Tuesday, 15 April 2014

The Impact of Lifestyle on Energy Use and CO2 Emission

The Impact of Lifestyle on Energy Use and CO2 Emission
Yi Ming Wei et al (2005), carried out a research to determine the impact of life style on energy use and its related carbon emission. They came up with some interesting findings. They were able to establish the existence of a relationship between energy consumption and carbon emission, and that this relationship is greatly in influenced by lifestyle.



Consumers may directly or indirectly use energy. Direct usages include such use as domestic electricity supply, gas/coal for space heating during winter and Air Condition for home cooling during summer. While indirect energy usage has to do with their buying of consumer goods, products of industrial process with great energy input.
The writers reckoned that China is an economy in transition, and urbanization means more and more rural residence migrating to urban regions, and because of economic growth, urban residence consumption of home appliances increase and places greater demand on energy which in turn leads to greater CO2 emission.
Taking a critical look at the impact of urban and rural residence lifestyle on energy use and carbon emission, the writers posits the following findings with policy implication, focusing on 2002:
§  For the urban residence, the indirect impact of energy use and carbon emission was higher than the direct impact; the indirect impact being 2.44 time that of direct impact.

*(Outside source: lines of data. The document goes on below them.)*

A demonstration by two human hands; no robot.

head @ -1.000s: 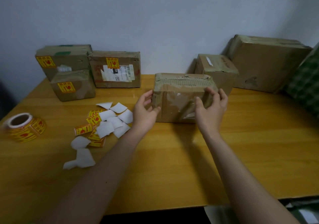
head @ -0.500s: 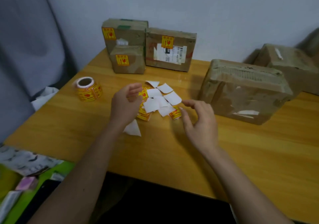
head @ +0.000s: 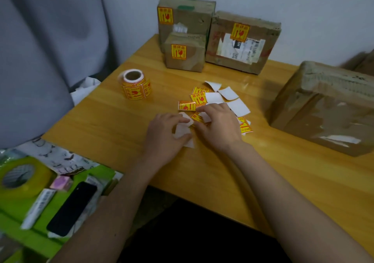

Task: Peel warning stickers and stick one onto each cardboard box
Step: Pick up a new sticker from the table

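The wooden table fills most of the view, its left edge beside a grey curtain. On its right side sits the biggest cardboard box, taped over, with no yellow sticker showing on the faces in view. At the back against the wall stand three more boxes, each with a yellow-and-red warning sticker on its front — a wide box with a torn white shipping label, a tall box to its left, and a small box set in front of the tall one. Lower left, off the table, a green surface carries a roll of yellowish tape and a black phone. Back on the table, a sticker roll stands on end, well left of a loose pile of stickers and white backing squares. Both hands work at the near edge of that pile: the left hand has its thumb and fingers curled round a white piece of backing paper, while the right hand lies palm down over the pile, fingers bent, the tips pinching at a yellow sticker beside the left fingertips — whether it is lifted clear of the pile I cannot tell.
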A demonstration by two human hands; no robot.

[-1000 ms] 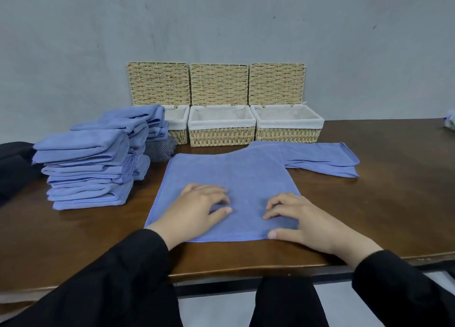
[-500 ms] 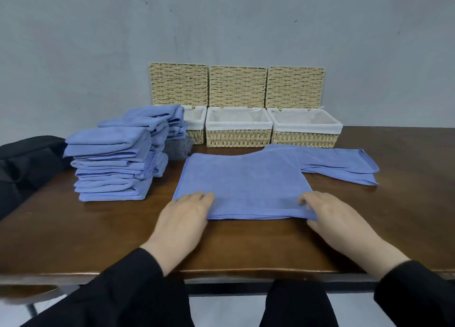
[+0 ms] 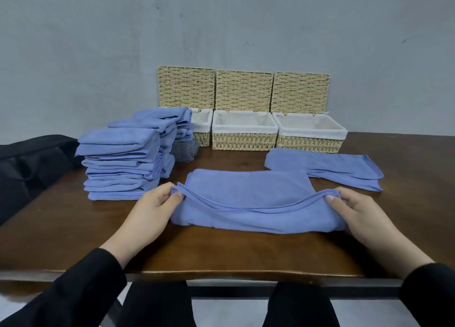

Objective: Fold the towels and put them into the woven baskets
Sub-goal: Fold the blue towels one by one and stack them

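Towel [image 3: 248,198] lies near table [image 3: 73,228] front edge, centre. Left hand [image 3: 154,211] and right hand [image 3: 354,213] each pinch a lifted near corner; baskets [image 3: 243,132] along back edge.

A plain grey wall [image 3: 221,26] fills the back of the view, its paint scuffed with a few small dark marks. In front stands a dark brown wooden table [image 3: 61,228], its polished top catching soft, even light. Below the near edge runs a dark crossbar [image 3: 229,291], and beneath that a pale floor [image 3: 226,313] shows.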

The policy significance of this is that the Chinese government should compel or encourage the urban residence to imbibe the following habits: 1) Reduce per capital energy use for heating/cooling. 2) The government should institute energy conservation standard for home appliances. 3) The government should go into full scale production of green food.

§  Meanwhile, for the rural dwellers, their direct energy use is higher than that of indirect (Yi Ming Wei et al., 2002), their direct energy use was 1.86 time that of the indirect. The policy implications here are: 1). Government should focus on developing clean energy generation technology in rural residence. 2). Reduce the use of motorcycle as source of transportation as its energy-intensive. 3). Rural residence should use gas for home heating rather than coal with high CO2 coefficient.